*Records to use*.
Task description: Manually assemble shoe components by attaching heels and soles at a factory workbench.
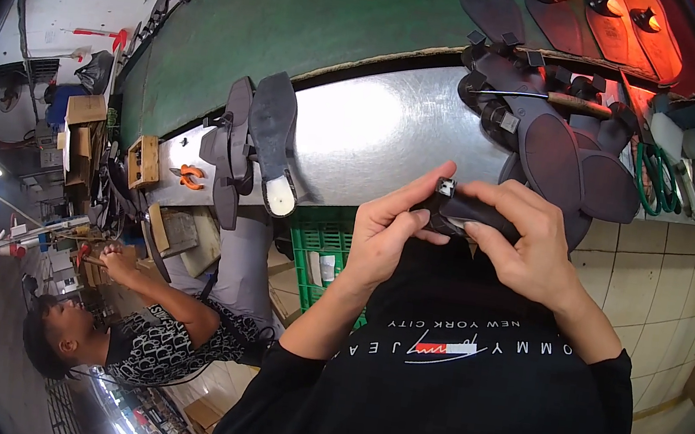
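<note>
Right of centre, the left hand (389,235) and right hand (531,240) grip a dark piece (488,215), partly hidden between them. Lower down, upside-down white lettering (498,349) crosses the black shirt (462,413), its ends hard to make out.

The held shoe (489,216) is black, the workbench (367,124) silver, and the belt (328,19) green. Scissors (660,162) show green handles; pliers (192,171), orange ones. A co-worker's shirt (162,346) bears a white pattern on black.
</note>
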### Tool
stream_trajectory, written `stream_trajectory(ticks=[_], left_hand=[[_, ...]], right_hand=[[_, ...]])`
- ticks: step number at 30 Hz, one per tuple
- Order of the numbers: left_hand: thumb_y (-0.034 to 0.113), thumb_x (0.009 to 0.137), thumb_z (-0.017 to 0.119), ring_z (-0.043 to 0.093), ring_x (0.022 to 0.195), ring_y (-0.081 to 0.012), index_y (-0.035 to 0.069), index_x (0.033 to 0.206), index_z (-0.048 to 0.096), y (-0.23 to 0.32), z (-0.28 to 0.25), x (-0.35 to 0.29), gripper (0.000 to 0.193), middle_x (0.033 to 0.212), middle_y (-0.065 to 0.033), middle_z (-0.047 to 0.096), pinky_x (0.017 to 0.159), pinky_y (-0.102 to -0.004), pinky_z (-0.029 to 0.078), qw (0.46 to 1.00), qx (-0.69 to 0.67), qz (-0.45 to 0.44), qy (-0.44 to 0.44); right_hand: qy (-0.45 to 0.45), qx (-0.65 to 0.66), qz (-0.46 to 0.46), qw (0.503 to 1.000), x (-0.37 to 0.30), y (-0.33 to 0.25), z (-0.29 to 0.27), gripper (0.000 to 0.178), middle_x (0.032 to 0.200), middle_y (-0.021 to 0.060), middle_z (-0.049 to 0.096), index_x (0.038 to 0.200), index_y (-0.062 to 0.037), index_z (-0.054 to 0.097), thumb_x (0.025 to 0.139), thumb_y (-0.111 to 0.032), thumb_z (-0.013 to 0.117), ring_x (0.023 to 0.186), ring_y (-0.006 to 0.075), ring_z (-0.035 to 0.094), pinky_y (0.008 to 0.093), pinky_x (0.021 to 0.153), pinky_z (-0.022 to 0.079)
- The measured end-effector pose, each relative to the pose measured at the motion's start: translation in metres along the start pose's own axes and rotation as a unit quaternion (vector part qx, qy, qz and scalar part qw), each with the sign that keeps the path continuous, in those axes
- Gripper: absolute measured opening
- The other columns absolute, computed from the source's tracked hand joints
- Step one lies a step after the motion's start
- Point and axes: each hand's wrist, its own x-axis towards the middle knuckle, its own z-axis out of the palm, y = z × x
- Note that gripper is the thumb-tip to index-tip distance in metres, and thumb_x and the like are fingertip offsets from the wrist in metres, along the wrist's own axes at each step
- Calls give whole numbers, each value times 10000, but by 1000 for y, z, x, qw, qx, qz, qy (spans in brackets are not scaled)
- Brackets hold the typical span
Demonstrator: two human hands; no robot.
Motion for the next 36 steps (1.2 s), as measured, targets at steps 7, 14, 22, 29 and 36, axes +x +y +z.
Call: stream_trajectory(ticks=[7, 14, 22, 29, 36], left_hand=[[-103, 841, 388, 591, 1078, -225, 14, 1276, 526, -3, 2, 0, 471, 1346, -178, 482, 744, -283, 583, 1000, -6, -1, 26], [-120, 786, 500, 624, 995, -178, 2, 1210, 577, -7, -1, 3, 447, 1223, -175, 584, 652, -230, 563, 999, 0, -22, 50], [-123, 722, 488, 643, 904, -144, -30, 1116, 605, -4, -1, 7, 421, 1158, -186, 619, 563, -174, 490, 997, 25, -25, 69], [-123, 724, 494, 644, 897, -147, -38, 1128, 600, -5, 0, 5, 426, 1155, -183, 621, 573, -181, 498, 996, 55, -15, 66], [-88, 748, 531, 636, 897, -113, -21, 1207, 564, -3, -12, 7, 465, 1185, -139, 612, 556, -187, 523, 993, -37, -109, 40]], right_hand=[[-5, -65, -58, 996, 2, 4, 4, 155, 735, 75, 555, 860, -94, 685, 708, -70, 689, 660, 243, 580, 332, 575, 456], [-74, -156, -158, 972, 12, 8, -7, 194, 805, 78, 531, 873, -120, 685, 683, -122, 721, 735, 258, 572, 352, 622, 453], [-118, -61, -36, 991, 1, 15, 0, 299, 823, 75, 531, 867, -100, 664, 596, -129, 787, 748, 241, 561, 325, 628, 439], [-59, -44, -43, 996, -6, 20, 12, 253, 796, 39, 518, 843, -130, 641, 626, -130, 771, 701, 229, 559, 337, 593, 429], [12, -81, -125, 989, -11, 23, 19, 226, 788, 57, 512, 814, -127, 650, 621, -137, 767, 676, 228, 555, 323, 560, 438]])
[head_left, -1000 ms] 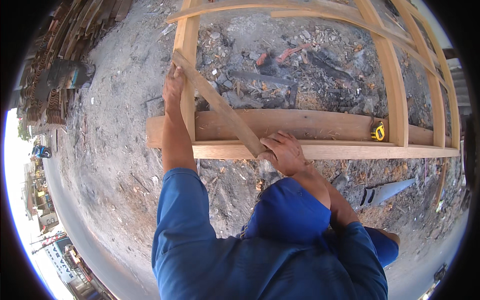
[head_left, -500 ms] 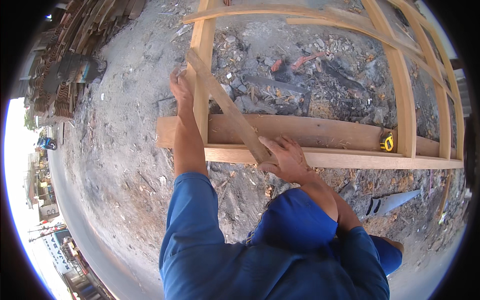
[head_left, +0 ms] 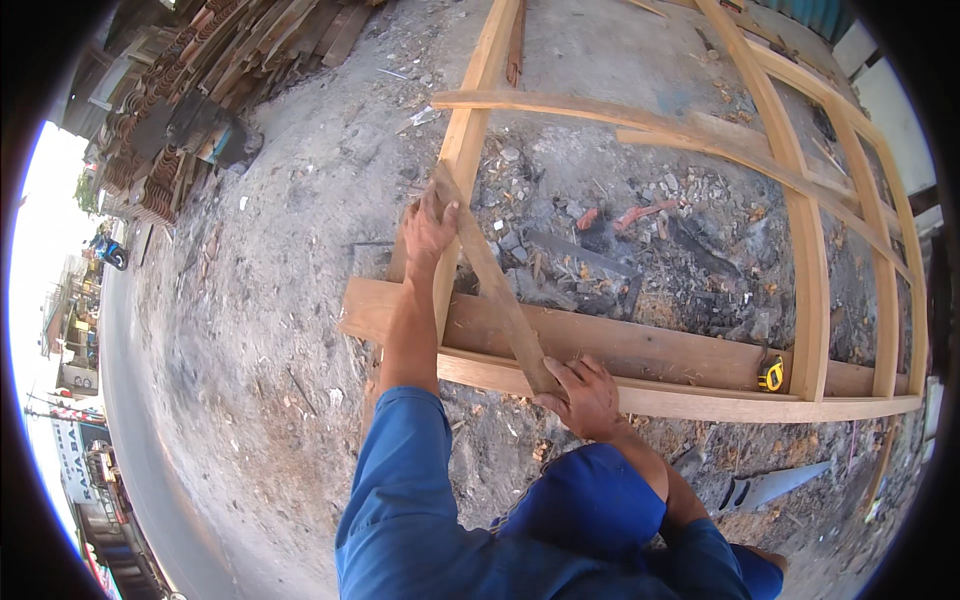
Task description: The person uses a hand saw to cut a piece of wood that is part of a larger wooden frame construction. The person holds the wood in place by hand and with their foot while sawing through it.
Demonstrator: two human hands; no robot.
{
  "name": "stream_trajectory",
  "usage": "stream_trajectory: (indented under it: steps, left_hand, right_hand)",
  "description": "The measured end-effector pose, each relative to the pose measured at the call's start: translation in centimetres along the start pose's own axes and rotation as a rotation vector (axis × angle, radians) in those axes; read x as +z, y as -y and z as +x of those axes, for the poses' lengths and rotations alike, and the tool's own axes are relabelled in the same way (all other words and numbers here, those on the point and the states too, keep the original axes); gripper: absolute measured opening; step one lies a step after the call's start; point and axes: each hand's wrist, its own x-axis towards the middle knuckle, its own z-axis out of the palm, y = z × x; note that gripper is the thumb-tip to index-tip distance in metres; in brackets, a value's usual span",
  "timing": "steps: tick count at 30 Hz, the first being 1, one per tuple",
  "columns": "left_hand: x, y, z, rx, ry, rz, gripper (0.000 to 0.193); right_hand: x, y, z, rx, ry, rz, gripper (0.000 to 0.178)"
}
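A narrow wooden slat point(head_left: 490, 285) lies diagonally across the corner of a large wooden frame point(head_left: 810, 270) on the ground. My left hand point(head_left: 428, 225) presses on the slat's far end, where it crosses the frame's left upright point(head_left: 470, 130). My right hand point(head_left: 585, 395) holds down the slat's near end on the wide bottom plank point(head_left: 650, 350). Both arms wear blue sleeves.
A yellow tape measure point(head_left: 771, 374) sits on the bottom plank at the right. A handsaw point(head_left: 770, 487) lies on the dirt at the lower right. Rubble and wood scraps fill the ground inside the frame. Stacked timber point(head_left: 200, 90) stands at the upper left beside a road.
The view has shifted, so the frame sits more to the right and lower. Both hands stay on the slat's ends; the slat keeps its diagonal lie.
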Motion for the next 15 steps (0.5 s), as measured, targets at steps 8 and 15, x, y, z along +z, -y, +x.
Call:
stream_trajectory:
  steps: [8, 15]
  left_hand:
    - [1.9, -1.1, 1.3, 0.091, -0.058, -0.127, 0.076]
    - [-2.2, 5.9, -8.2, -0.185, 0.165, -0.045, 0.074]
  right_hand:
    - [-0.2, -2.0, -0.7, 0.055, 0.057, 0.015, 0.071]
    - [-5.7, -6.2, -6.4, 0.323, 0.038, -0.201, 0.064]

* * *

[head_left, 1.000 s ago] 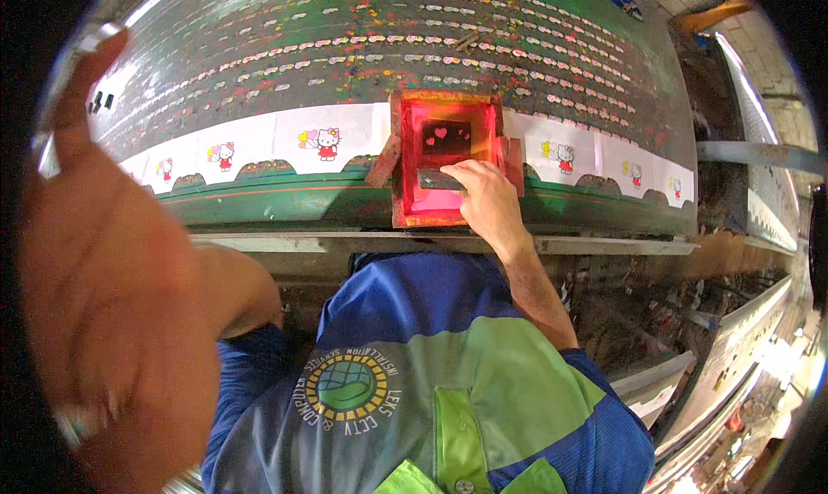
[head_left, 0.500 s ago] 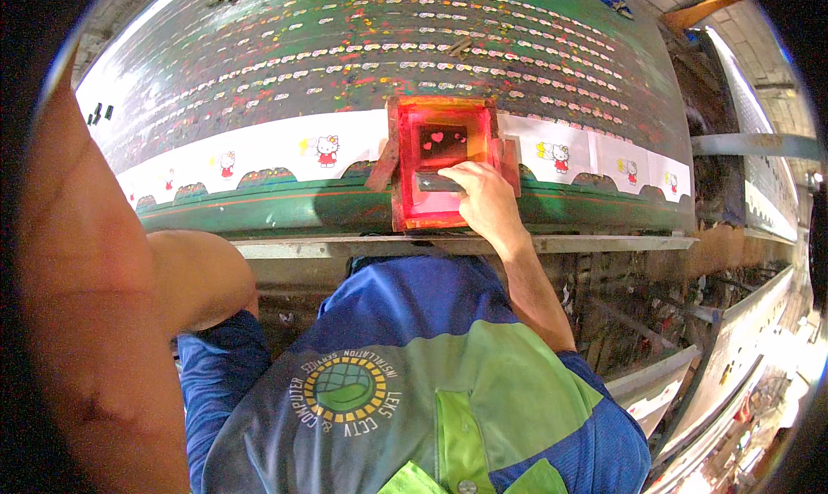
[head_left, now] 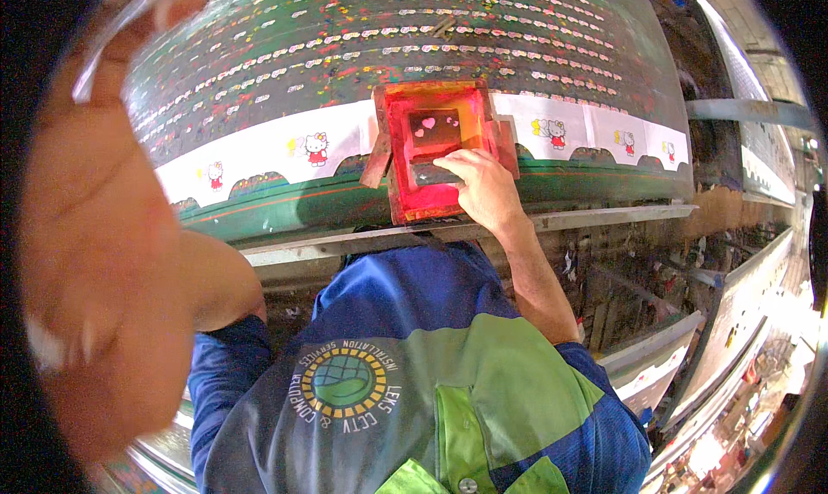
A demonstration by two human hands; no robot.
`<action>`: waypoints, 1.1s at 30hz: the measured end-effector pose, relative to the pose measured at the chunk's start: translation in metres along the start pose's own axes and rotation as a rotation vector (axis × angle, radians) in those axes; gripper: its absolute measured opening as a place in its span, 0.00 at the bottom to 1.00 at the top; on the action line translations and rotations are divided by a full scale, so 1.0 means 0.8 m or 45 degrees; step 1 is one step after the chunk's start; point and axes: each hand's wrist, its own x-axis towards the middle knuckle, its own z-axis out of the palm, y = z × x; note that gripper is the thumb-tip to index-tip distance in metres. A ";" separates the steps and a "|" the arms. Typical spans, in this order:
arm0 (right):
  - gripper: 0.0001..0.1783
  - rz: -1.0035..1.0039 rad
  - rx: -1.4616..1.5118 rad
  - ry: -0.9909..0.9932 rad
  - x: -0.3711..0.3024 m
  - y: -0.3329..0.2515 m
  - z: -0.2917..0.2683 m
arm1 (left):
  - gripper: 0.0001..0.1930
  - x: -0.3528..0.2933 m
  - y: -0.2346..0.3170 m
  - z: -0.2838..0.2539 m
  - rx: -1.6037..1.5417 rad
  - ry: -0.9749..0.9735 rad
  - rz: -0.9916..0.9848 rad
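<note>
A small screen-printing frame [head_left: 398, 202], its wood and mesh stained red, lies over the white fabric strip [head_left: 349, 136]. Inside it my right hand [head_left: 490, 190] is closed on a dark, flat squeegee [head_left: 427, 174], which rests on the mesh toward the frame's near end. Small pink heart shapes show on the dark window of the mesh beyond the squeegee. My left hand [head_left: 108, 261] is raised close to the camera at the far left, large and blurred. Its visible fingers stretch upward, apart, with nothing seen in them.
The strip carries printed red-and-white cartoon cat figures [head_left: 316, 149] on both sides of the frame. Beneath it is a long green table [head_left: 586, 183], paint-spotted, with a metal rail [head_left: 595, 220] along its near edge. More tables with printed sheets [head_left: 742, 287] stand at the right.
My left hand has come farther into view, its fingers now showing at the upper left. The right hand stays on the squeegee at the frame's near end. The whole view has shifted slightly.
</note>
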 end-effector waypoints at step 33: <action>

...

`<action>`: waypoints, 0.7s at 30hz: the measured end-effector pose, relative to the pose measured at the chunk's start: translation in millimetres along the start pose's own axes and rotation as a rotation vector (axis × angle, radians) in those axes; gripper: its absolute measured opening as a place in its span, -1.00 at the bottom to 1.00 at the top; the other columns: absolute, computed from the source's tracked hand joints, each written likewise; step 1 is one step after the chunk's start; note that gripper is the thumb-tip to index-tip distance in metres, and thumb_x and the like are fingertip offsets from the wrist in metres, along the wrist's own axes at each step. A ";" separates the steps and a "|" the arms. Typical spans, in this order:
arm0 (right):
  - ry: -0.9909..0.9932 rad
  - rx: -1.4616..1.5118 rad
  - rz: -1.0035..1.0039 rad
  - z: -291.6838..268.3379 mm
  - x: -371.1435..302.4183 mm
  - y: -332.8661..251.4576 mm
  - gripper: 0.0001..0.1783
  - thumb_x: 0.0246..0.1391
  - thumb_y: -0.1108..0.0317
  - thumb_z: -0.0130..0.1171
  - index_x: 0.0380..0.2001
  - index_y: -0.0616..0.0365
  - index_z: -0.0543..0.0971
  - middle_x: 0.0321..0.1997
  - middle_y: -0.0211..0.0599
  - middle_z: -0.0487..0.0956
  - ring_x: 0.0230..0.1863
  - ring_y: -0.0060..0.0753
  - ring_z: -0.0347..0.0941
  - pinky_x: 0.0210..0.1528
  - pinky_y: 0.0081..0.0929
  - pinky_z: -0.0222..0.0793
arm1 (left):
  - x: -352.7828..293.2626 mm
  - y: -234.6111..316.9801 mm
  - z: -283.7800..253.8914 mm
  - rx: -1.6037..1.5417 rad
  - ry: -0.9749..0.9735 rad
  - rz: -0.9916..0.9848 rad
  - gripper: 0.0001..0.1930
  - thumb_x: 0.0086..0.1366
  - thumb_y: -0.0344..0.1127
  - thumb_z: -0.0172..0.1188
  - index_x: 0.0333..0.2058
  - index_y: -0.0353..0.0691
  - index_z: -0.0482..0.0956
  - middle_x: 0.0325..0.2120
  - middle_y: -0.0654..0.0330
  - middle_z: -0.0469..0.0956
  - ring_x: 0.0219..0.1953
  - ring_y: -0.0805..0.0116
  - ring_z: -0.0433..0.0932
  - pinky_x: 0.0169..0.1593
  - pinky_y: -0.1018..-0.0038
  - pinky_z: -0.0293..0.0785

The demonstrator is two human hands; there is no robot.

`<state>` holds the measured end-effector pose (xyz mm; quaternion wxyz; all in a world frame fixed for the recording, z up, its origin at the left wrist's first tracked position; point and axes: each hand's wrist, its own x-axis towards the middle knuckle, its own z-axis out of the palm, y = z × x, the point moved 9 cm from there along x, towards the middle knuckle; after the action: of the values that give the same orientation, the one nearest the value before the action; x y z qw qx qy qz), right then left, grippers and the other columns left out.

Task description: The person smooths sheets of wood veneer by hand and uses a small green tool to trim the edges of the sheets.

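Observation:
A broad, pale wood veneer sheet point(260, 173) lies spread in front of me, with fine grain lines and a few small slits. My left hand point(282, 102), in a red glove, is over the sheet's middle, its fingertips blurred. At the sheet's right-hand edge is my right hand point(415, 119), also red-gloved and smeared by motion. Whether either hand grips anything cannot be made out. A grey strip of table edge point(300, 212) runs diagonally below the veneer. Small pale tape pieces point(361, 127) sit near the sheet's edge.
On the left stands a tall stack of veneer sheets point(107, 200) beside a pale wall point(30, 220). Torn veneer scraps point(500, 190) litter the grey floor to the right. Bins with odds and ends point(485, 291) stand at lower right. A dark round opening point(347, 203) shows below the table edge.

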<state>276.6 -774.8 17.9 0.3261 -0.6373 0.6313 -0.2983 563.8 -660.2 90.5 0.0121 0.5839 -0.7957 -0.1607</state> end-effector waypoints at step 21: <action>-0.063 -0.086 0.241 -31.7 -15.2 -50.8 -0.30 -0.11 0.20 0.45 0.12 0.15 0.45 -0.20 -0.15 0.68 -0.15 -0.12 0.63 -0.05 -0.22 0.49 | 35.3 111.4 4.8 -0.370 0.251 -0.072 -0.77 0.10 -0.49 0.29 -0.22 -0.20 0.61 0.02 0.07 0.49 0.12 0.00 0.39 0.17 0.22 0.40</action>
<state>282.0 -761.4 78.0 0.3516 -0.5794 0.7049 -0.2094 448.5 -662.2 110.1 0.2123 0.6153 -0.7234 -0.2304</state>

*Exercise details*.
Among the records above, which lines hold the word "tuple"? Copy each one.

*Finished exercise*.
- ticks: step number at 30 Hz, one per tuple
  "timing": "steps: tick count at 30 Hz, the first being 1, one per tuple",

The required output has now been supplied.